Possibly useful functions:
    FOR-EACH (in FLOW/LOGIC)
    *marine-prochlorococcus* (in DATA, Marine Unicellular Cyano)
    FIRST (in LISTS-TABLES, List-extraction)
    ORTHOLOG-OF (in GENES/PROTEIN)

4e.

Try to find the conserved RNA by running RNAZ (as implemented through FIND-CONSERVED-RNA-IN) over the list you created, or slices within the list. Note that FIND-CONSERVED-RNA-IN allows you to work with a FROM/TO range within the aligned sequences.

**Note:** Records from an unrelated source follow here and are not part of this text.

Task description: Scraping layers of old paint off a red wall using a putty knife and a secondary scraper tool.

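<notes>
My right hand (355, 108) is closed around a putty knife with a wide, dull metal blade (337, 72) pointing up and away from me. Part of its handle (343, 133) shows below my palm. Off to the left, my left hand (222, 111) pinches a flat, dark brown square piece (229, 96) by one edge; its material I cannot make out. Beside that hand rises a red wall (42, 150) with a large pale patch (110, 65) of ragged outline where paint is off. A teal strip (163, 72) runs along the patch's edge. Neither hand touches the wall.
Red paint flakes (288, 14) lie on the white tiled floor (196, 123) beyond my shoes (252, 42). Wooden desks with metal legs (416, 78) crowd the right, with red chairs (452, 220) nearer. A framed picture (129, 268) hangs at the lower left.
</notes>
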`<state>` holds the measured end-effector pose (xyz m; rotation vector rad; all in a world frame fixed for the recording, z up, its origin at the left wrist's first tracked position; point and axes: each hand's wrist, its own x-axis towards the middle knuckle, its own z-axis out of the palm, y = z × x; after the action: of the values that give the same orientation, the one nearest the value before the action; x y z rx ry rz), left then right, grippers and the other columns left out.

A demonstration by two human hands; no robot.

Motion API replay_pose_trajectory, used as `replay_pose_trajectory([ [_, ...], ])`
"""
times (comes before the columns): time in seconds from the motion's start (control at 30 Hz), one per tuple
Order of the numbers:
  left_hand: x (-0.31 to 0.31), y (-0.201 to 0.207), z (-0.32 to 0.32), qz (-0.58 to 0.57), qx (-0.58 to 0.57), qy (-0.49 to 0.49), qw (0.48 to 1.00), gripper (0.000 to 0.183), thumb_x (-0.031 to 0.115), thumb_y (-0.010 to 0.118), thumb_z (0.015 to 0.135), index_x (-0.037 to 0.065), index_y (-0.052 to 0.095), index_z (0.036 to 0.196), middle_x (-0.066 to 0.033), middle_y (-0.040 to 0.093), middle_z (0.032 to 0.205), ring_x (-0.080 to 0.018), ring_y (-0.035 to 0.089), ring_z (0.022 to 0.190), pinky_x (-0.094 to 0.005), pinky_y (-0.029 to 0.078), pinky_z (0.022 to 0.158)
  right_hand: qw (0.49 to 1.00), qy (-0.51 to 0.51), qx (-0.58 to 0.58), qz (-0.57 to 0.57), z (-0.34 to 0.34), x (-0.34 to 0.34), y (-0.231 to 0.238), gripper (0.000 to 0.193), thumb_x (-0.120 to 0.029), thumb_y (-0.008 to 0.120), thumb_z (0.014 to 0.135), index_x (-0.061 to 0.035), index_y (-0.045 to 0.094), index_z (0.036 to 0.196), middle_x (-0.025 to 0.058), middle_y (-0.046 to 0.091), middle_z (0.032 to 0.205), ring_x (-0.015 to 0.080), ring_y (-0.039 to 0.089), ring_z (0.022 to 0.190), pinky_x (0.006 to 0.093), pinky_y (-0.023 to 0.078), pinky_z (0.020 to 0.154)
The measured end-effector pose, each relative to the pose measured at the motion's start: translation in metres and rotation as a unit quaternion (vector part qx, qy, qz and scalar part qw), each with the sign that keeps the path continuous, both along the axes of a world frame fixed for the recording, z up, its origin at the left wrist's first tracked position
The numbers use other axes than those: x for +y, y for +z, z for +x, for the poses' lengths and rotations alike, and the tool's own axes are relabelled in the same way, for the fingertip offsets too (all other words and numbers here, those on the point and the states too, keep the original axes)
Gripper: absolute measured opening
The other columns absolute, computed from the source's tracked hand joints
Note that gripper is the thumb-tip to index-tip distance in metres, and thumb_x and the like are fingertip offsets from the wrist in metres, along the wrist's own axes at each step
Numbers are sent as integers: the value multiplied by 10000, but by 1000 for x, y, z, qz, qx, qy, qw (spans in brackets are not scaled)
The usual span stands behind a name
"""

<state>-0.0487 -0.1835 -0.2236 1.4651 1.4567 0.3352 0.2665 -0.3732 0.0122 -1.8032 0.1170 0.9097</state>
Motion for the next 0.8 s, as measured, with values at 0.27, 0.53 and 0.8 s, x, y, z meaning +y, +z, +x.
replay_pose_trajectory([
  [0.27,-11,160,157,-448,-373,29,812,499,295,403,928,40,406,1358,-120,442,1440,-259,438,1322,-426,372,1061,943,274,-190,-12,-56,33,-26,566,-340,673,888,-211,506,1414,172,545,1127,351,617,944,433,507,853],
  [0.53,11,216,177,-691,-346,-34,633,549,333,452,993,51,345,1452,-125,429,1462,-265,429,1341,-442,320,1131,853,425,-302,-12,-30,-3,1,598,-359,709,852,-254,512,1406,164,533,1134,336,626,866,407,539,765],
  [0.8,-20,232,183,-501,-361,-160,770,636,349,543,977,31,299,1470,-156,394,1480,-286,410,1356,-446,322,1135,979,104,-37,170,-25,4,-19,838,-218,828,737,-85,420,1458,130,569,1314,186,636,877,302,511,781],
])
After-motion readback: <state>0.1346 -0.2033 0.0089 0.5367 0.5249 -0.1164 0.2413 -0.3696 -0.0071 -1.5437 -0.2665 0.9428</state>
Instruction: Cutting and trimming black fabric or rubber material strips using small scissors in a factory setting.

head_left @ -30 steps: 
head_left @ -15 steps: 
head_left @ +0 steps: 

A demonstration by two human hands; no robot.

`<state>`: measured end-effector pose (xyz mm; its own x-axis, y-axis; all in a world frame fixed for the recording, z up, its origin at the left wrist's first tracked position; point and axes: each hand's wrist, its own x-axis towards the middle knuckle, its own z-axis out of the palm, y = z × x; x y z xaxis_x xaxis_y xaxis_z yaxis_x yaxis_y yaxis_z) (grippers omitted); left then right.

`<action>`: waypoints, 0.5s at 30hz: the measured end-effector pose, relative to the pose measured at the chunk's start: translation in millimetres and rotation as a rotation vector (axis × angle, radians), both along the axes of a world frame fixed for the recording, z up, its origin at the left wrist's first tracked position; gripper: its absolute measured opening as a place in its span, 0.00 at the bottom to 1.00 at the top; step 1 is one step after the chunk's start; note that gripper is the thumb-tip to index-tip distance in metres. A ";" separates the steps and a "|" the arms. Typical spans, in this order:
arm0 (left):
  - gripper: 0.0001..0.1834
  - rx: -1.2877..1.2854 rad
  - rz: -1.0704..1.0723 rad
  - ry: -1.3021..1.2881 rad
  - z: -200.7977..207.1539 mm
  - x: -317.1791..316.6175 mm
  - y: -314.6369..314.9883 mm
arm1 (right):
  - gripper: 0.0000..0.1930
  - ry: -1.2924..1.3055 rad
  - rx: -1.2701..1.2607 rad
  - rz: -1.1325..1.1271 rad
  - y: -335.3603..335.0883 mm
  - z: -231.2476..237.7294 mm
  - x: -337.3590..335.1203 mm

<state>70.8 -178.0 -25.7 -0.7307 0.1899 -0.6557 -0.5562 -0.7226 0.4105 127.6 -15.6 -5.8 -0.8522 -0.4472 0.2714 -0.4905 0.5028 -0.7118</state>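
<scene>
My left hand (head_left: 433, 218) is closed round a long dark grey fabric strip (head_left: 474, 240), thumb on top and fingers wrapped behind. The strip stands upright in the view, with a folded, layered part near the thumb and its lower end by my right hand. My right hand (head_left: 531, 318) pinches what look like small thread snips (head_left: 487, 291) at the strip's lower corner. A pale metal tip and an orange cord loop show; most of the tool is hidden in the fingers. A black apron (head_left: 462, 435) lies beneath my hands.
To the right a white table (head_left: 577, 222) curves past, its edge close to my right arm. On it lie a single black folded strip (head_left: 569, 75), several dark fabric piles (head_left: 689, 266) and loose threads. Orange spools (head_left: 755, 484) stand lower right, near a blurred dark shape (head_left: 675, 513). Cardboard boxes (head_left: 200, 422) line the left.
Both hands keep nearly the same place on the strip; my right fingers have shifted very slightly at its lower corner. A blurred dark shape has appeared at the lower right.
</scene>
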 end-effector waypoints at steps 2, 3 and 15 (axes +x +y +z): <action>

Possibly useful functions:
    FIND-CONSERVED-RNA-IN (in STRING/SEQUENCES, Bioinformatic Tools)
 

5.

You have experimentally identified two sRNAs (sRNA1 and sRNA2) in the cyanobacterium Prochlorococcus marinus MED4 (nicknamed PMed4). Do the RNAs exist in other related cyanobacteria: PMIT9313 and S8102?

Possibly useful functions:
SEQUENCE-SIMILAR-TO (in GENES/PROTEIN)
CONTEXT-OF (in GENES/PROTEIN, Gene-neighborhood)
SEQUENCE-UPSTREAM-OF (in GENES/PROTEIN, Gene-neighborhood)
 

6.

Do you predict that the region between alr1152 (dmtB) and alr1153 (trpD2) contains an sRNA?